• Epidemiologic reviews · Jan 1990

    Review

    The epidemiology of acute respiratory infections in children and adults: a global perspective.

    • N M Graham.
    • Department of Epidemiology, Johns Hopkins University School of Hygiene and Public Health, Baltimore, MD 21205.
    • Epidemiol Rev. 1990 Jan 1; 12: 149-78.

    AbstractWhile a number of advances have been made in our understanding of the epidemiology of acute respiratory infections in the past two decades, a number of serious questions still require urgent answers. The associations of factors such as chronic disease in adults, direct smoking, passive smoking, crowding, and breast feeding to acute respiratory infections are now well documented. Appropriate changes in public health policy need not be predicated on results from still further studies. However, in virtually all of the other areas cited in this review, further data are required. In developing countries, studies being currently conducted on vitamin A supplementation, malnutrition, and indoor air pollution will help address the most pressing issues. More studies are also needed on the relations between HIV infection and acute respiratory infections, as well as low birth weight and respiratory infection.

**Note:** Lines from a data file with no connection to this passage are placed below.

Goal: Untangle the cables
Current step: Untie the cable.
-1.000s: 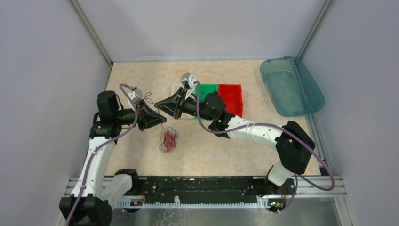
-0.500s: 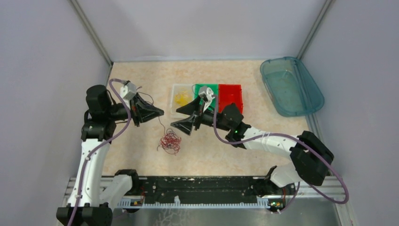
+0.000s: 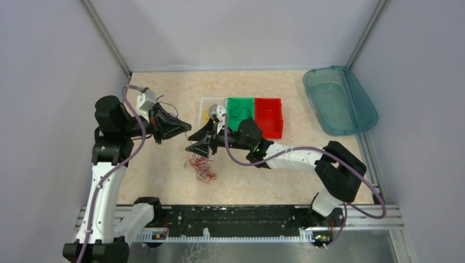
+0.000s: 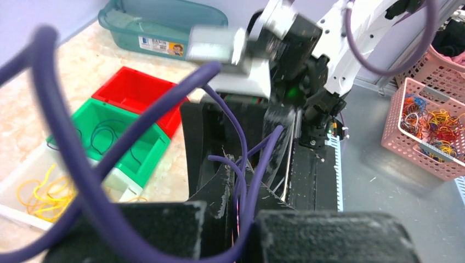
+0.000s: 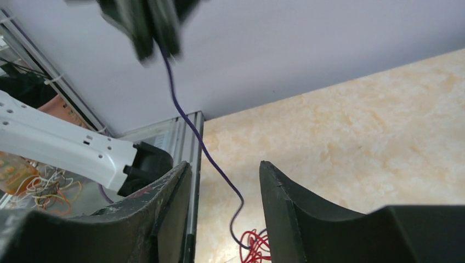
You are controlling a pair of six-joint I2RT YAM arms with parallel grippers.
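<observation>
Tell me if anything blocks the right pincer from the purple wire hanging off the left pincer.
Nothing visible does. The purple wire hangs from the shut left pincer down through the gap of the open right pincer, toward the red tangle.

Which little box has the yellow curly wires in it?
The clear box at the row's end, beside the green box; only it holds yellow wires.

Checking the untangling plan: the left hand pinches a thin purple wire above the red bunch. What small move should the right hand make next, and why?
Probably close the right hand on the purple wire. It hangs from the shut left hand, passes between the right hand's open fingers and runs into the red bunch, so a grip there could help draw it free.
</observation>
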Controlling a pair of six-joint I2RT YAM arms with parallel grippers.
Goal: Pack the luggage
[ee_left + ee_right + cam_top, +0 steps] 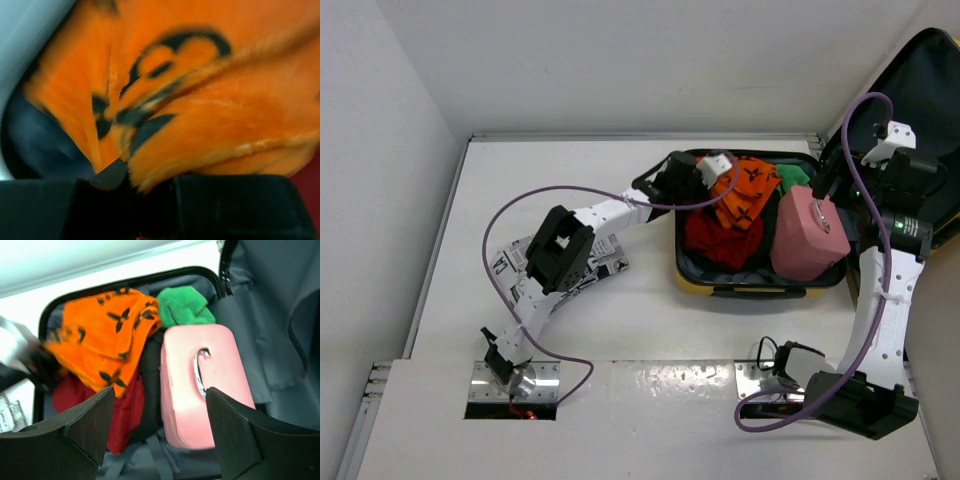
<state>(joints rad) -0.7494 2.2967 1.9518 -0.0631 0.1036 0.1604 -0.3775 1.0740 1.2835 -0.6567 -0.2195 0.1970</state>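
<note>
Left pincer low inside open luggage

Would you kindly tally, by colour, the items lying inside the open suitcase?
Orange cloth: 1
Red cloth: 1
Green cloth: 1
Pink case: 1
Total in the luggage: 4

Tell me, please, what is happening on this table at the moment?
Two robot arms are packing an open yellow suitcase. The left gripper is down at the orange cloth with black print inside it; blur hides whether it is actually gripping. The right gripper hangs open over the pink case, which sits in the suitcase's right side. A red garment and a green cloth are also inside, and the lid is up.
</note>
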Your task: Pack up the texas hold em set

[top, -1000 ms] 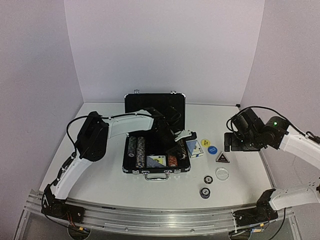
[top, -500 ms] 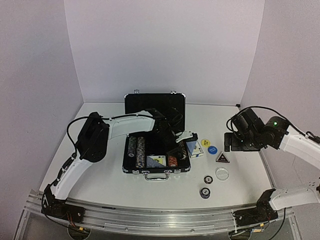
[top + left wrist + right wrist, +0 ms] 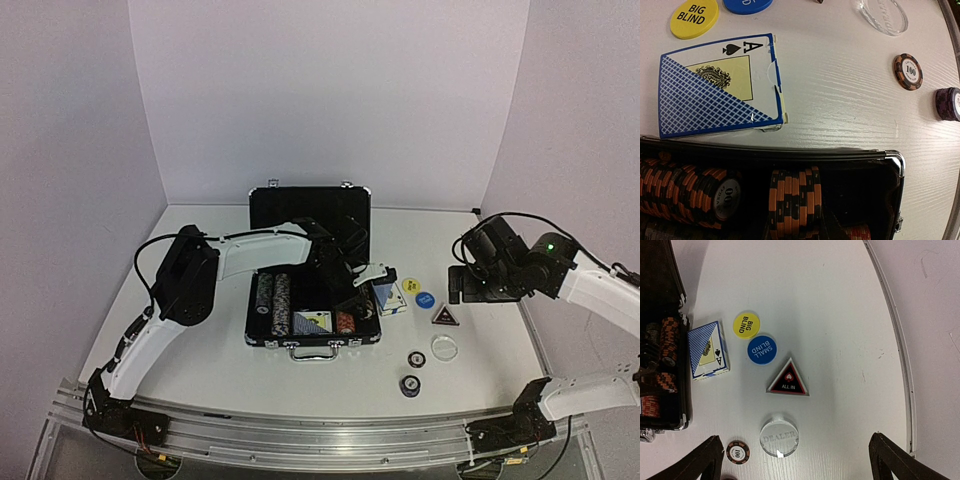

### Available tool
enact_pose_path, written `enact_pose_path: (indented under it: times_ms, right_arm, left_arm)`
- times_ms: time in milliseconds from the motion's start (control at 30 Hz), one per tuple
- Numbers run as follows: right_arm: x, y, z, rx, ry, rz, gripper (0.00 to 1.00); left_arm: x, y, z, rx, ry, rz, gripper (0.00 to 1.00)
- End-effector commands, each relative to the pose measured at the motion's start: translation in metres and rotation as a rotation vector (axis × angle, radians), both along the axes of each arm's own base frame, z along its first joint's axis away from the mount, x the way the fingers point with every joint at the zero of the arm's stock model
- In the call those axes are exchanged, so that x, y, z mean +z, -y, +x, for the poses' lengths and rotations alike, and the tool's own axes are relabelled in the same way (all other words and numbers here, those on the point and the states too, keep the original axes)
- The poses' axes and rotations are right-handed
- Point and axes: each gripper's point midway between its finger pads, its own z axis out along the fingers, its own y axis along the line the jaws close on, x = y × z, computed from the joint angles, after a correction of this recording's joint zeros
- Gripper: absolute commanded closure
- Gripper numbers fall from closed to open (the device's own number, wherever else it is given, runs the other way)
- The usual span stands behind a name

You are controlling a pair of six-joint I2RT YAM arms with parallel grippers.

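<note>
Deck (image 3: 720, 92) beside case (image 3: 790, 154) likely light, stiff, slick (pinch across long edges); left gripper (image 3: 372, 273) opening can't tell, right gripper (image 3: 795, 440) spread wide.

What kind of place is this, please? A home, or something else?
Probably a robot test cell: a white table boxed by plain walls, left arm and right arm on a metal rail, a poker case laid out.

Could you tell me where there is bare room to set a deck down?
Free: the table left of the briefcase, under the left arm's span, and right of the triangular button up to the table's edge. Crowded: just right of the briefcase: card deck, yellow disc, blue disc, clear disc, chip.
</note>
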Motion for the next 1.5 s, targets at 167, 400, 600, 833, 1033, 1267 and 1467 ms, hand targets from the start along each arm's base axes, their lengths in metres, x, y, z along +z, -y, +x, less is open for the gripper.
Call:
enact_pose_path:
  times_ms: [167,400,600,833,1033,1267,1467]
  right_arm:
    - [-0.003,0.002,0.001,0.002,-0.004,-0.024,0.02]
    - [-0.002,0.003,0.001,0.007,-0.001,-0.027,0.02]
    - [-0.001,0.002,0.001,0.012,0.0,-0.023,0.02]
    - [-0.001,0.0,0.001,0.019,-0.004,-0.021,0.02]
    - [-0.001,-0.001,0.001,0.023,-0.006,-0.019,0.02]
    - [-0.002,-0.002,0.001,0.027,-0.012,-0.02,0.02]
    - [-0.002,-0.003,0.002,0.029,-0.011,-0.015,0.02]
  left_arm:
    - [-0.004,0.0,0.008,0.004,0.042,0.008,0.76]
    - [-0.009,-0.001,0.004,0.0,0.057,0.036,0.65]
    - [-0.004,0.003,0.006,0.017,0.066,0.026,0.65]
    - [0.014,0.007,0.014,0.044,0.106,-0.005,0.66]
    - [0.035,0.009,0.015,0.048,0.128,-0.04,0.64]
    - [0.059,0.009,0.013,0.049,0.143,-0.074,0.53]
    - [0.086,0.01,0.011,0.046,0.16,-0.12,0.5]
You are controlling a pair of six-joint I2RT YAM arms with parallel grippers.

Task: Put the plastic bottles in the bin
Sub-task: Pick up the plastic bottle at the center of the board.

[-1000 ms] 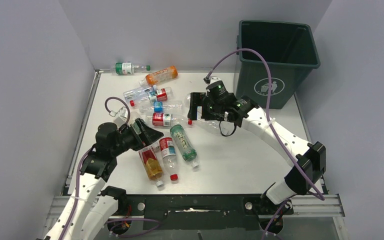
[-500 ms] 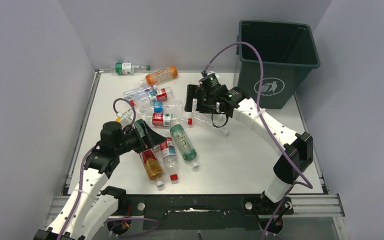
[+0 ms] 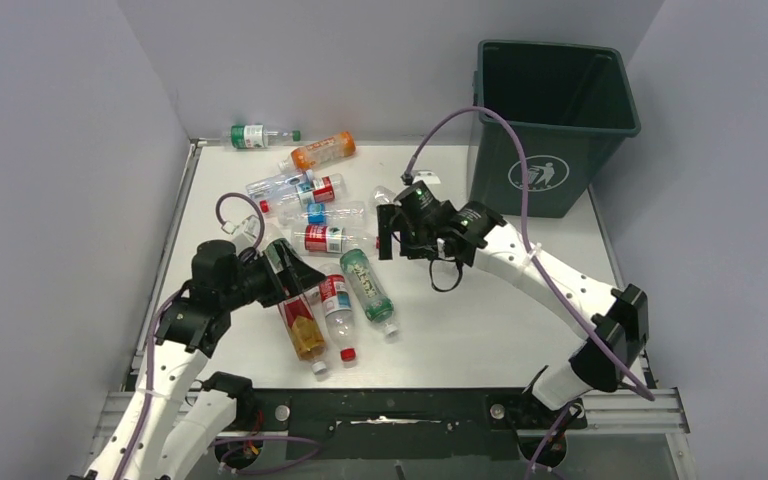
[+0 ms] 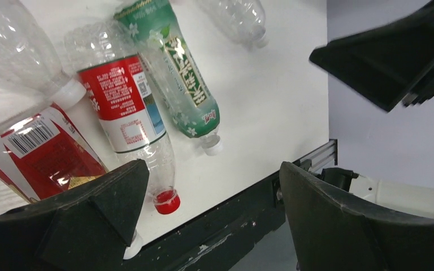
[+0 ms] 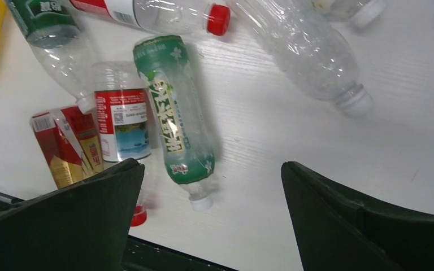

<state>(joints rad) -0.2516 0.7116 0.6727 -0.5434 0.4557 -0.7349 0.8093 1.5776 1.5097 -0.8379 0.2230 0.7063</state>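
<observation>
Several plastic bottles lie on the white table (image 3: pixel 480 320). A green-labelled bottle (image 3: pixel 365 282), a red-labelled clear one (image 3: pixel 336 305) and an amber one (image 3: pixel 300 325) lie side by side in front of my left gripper (image 3: pixel 295 275). That gripper (image 4: pixel 213 169) hangs open just above them, holding nothing. My right gripper (image 3: pixel 390 225) is open over the table's middle, beside a clear bottle (image 5: pixel 305 51); the green-labelled bottle (image 5: pixel 175 113) lies below its empty jaws (image 5: pixel 212 168). The dark green bin (image 3: pixel 557 120) stands at the back right.
More bottles lie at the back left: an orange one (image 3: pixel 322 151), a green-labelled one (image 3: pixel 252 135) against the wall, and a cluster with red and blue labels (image 3: pixel 295 190). Grey walls close in three sides. The black rail (image 3: pixel 390 405) runs along the near edge.
My right gripper swung toward the back, then came forward and lower over the table's middle, staying open. The left gripper shifted only slightly. No bottle has moved.
</observation>
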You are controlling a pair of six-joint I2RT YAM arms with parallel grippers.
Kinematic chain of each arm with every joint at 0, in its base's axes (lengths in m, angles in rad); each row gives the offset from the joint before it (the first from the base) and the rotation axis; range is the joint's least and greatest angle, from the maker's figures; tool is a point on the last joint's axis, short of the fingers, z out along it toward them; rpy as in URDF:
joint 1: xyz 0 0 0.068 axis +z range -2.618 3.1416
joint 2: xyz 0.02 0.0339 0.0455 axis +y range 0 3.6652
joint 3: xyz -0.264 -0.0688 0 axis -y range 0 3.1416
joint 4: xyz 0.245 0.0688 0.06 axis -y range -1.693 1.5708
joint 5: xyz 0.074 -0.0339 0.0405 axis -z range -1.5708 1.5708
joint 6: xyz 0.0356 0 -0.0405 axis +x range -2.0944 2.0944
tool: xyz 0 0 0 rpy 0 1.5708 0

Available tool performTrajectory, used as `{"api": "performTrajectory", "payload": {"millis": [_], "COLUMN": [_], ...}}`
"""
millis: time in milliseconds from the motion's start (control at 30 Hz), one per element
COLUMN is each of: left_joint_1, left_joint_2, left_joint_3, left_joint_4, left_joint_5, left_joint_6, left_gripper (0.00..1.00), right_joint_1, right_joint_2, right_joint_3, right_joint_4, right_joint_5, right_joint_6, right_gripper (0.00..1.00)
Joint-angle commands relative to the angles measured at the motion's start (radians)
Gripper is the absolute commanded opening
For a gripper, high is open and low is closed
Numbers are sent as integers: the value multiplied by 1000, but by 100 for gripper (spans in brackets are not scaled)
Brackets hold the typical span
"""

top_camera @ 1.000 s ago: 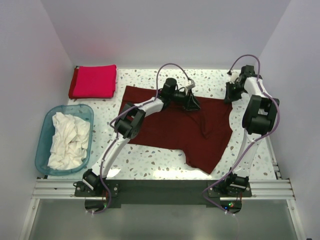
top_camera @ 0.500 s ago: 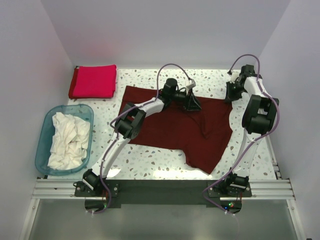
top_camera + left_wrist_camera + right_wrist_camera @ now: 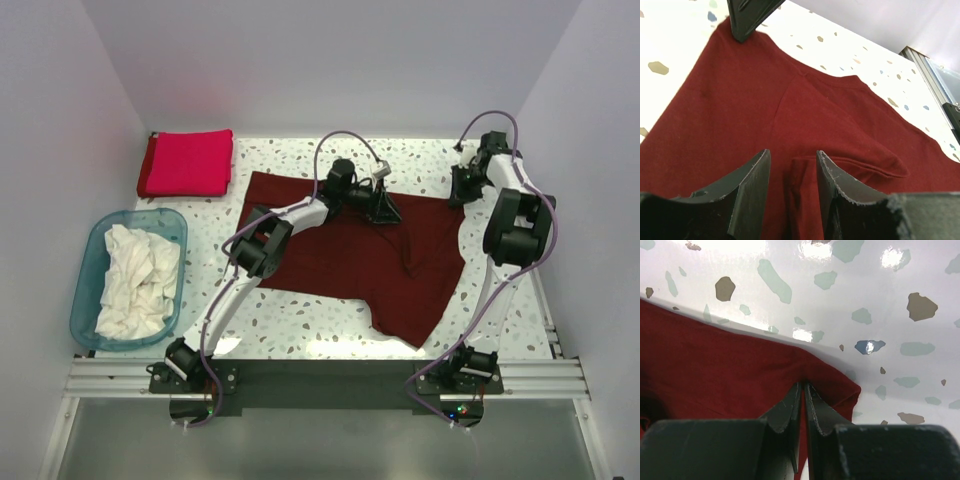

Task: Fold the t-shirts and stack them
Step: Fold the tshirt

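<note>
The translucent blue tub (image 3: pixel 140 214) is sitting at the left edge of the counter (image 3: pixel 300 320), and crumpled white t-shirts (image 3: pixel 135 280) are lying heaped inside it. Beyond the tub, at the far left corner, the crimson t-shirt (image 3: pixel 188 163) is lying folded into a neat rectangle. The maroon t-shirt (image 3: pixel 340 260) is lying spread across the middle of the counter, its near edge uneven and a crease running down its right part.

The left arm is reaching forward and bending rightward over the shirt, holding the left claw (image 3: pixel 383 207) low at the far edge. In the left wrist view its fingers (image 3: pixel 747 195) are standing apart, straddling a raised fold of maroon cloth without clamping it.

The right arm is standing doubled back on itself, its elbow high, pointing the right claw (image 3: pixel 457 188) down at the shirt's far right corner. In the right wrist view that claw (image 3: pixel 802 386) is pinching the cloth edge, its fingers nearly meeting.
</note>
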Motion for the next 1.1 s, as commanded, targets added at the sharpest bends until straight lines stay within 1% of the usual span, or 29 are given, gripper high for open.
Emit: {"api": "performTrajectory", "payload": {"millis": [0, 167, 300, 333, 400, 433, 467, 500, 567, 700, 833, 1067], "left_joint_1": [-3, -5, -8, -10, -10, -10, -10, -10, -8, 3, 10, 20], "left_joint_2": [13, 13, 15, 15, 9, 2, -7, -13, -33, -93, -151, -246], "left_joint_3": [23, 20, 20, 20, 7, -4, -24, -30, -62, -167, -272, -392], "left_joint_4": [-8, -8, -4, -1, 33, 54, 68, 93, 136, 295, 372, 378], "left_joint_5": [-7, -6, 12, 20, 40, 51, 63, 71, 95, 92, 103, 120], "left_joint_6": [-33, -39, -40, -40, -45, -49, -53, -54, -74, -115, -114, -36], "left_gripper": [46, 45, 39, 33, 27, 19, 16, 10, 0, 0, 0, 0], "right_joint_1": [-3, -3, -3, -3, -3, -3, -3, -3, -2, -3, -3, -3], "right_joint_2": [8, 8, 6, 6, 8, 9, 9, 11, 11, 15, 21, 37], "right_joint_3": [38, 40, 40, 38, 37, 37, 37, 35, 32, 34, 29, 29], "right_joint_4": [4, 4, 2, 4, 5, 4, 4, 4, 7, 8, 10, 13], "right_joint_5": [19, 19, 19, 21, 28, 30, 33, 37, 41, 51, 62, 87], "right_joint_6": [9, 12, 12, 12, 10, 10, 9, 9, 9, 7, 3, -4], "right_gripper": [10, 10, 10, 10, 10, 10, 10, 10, 9, 9, 9, 8]}}
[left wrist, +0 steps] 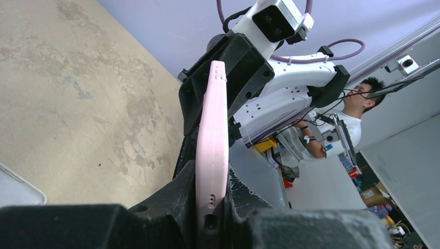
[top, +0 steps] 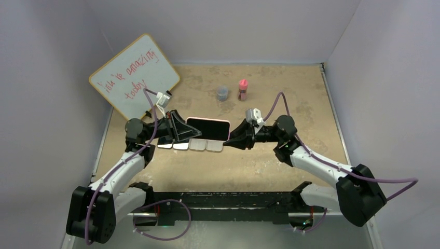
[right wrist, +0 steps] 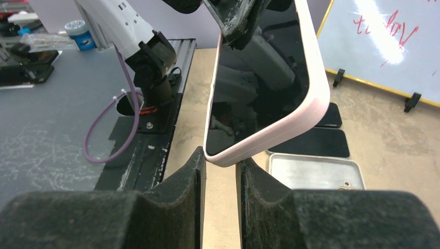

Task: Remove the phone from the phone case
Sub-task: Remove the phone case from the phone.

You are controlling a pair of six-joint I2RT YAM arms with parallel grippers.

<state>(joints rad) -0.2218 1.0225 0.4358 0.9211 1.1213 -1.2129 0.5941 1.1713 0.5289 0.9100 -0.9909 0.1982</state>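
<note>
A phone (top: 208, 128) with a dark screen sits in a pink case and is held off the table. My left gripper (top: 181, 129) is shut on its left end. In the left wrist view the case's pink edge (left wrist: 212, 140) stands upright between my fingers (left wrist: 211, 207). My right gripper (top: 236, 136) is at the phone's right end. In the right wrist view the dark screen (right wrist: 259, 88) and pink case rim (right wrist: 314, 104) tilt above my right gripper (right wrist: 221, 161). Its jaws stand a narrow gap apart, with the case's lower corner just at the fingertips.
A row of flat phones and cases (top: 197, 146) lies on the table under the held phone; the right wrist view shows a clear case (right wrist: 314, 171) and dark phones (right wrist: 311, 142). A whiteboard (top: 135, 75) leans at back left. A grey cup (top: 222, 93) and pink bottle (top: 242, 89) stand behind.
</note>
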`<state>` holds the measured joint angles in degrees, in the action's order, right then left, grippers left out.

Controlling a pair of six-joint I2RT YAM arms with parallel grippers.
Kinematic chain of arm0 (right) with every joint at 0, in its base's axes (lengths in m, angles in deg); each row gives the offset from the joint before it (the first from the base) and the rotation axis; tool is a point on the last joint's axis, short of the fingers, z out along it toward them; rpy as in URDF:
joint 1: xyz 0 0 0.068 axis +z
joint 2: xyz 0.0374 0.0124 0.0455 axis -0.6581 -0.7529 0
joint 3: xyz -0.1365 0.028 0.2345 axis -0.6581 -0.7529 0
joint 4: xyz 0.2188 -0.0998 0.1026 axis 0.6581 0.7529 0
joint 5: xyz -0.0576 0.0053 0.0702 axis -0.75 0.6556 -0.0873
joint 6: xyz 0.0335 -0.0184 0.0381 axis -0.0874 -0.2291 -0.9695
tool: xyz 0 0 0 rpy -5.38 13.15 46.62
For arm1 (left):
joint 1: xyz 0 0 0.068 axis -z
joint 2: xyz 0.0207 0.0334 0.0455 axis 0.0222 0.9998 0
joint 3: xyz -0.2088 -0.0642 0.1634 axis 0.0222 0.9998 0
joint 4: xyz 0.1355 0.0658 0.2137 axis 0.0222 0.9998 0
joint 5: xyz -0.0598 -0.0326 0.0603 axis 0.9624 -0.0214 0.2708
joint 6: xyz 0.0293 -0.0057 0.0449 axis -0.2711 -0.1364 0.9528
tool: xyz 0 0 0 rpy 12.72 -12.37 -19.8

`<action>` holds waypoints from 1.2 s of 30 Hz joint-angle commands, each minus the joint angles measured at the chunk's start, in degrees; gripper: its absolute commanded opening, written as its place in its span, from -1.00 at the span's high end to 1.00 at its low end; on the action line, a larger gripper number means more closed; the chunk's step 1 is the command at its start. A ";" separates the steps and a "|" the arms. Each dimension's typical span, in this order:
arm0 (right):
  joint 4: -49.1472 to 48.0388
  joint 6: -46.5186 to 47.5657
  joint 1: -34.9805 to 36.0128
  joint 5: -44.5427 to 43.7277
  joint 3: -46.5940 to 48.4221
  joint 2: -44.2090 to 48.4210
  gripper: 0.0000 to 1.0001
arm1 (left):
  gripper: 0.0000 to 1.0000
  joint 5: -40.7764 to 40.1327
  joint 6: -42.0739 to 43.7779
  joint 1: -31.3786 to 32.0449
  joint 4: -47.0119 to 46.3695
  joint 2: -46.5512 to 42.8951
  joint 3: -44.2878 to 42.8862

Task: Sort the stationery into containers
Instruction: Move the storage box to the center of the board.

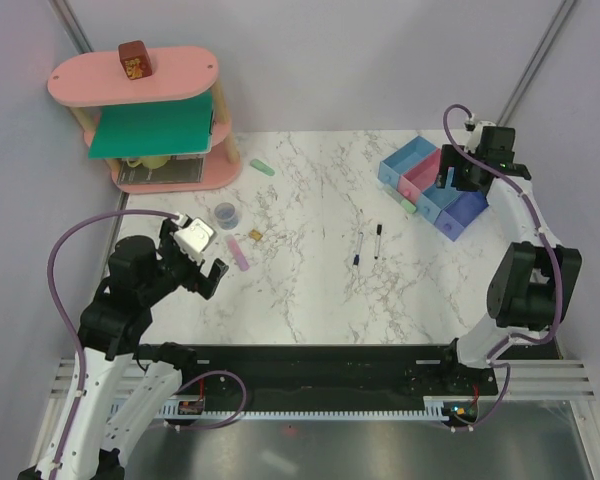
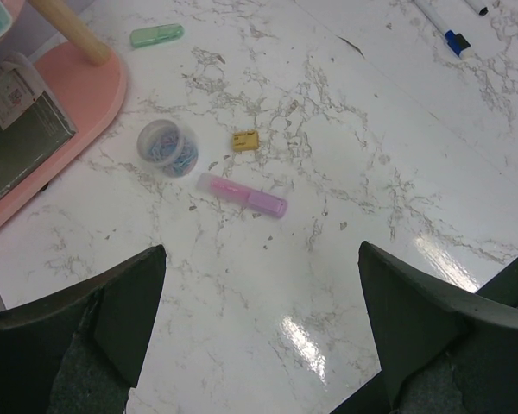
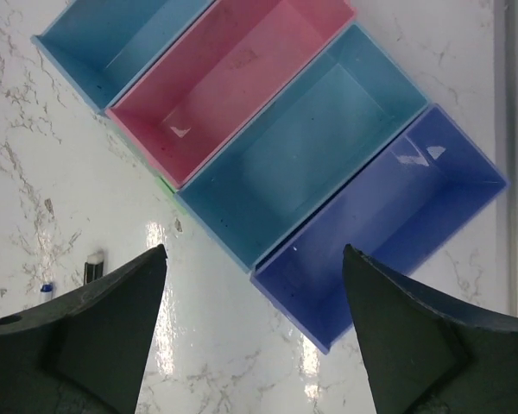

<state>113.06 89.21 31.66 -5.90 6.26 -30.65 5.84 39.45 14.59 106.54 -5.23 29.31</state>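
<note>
Stationery lying loose; bin row upright at far right.
Four joined bins [image 3: 268, 105], blue-pink-blue-dark blue; left pen [image 1: 359, 249] beside right pen [image 1: 377, 241], centre; lilac-pink bar [image 2: 242, 195], translucent clip tub [image 2: 167, 147] and tan piece [image 2: 245, 141] clustered left; mint bar [image 2: 156, 35] beyond.

Legible text, numbers, brands: none.

1. On brown block [image 1: 133, 62], standing atop pink oval shelf [image 1: 170, 82]: gold mark on the facing side, too small to read.
2. On grey box [image 2: 22, 142], lying on the lower deck of the shelf, left wrist view: pale printed label [image 2: 9, 86] along the upper edge, dark print blurred, not readable.
3. On small tan piece [image 2: 245, 140], lying on counter [image 2: 371, 155]: top-face detail too small to tell whether lettering.
</note>
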 commanded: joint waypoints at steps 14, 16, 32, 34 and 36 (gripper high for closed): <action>-7.81 -4.88 5.01 -9.15 12.49 -20.93 -0.76 | -1.00 1.62 3.53 -0.04 0.20 4.25 -3.52; -8.08 -4.97 5.01 -9.24 13.89 -22.08 -0.75 | -0.99 1.89 3.62 -0.04 0.03 4.86 -3.78; -8.96 -2.43 9.15 -14.16 16.80 -29.47 -0.33 | -1.00 2.50 4.85 -0.04 -0.23 7.94 -5.28; -9.31 -2.08 10.71 -14.52 15.14 -28.68 -0.27 | -0.99 2.59 4.85 -0.04 -0.41 8.12 -5.37; -9.57 -1.90 11.51 -14.69 13.73 -27.71 -0.20 | -0.99 2.68 4.85 -0.04 -0.41 8.03 -5.63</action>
<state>105.52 86.44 40.64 -19.71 22.26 -60.09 7.21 42.42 14.59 106.91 2.75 26.36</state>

The National Research Council studies have provided important additional data on etiologic agents in children in developing countries, but data on adult pneumonia remain sparse. In developed countries the issues that may be of greatest interest are the relation between maternal antibody levels and passive immunity in infants, the reasons for the increase in pneumonia mortality in older age groups, and the relation between air pollution and acute respiratory infections (as opposed to morbidity from bronchial reactivity). From a methodological viewpoint, the relation between previous respiratory infection (particularly in the first year of life) and subsequent acute respiratory infection morbidity has been inadequately explored. Adjustment for autocorrelation in multivariate models may be necessary if this relation is strong. Greater standardization of data collection methods in developed and developing countries also needs to be more seriously addressed. Given that some advances have been made in this area, the time may be right for development of acute symptom questionnaires, akin to the American Thoracic Society chronic respiratory questionnaire, for use in both developed and developing countries. Standardization of diaries, although somewhat more difficult, would also be extremely useful in many instances.